10 Horror Sequels Not Worth Waiting Decades For

9. Blood Feast 2: All U Can Eat

Carrie 2
Box Office Spectaculars

The original Blood Feast is a significant milestone in the history of horror cinema entirely because it broke new ground in how explicit screen gore could be.

On its release in 1963 it became the first so-called "splatter film". Director Herschell Gordon Lewis threw guts, severed limbs and buckets of blood at his story of a demented caterer performing cannibalistic sacrifices to an Egyptian goddess. In a market where such gore didn't exist elsewhere, the audience for this was huge, racking up box office numbers of over $4 million on a budget barely above $20,000.

Blood Feast earns its classic status, therefore, because there was nothing else really like it at the time and every ultra-gory slasher story of a knife-wielding maniac that came after owes it a debt. It does not earn that status because it is even slightly competent filmmaking or an at all coherent and engaging story.

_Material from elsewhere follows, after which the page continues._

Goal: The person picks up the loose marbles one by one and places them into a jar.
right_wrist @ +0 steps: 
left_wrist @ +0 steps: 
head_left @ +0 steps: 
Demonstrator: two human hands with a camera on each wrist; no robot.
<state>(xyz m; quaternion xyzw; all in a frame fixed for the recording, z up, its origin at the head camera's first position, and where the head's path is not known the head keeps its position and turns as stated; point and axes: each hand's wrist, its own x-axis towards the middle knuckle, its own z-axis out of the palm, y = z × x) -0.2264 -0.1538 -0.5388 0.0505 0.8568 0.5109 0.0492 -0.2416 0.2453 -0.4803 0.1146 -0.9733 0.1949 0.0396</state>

So, when Lewis returned to direct a sequel 39 years later in 2002 (in which the grandson of the original cannibal caterer Fuad Ramses takes up the old business), all that you're left with is every bit of the technical ineptitude and none of the shocking novelty.

It's much harder to make a movie for twenty-first century horror lovers that breaks new ground in the way that on-screen gore is depicted in the same way that shocked Blood Feast's original 1960s audience. And, without that, it really has nothing to offer.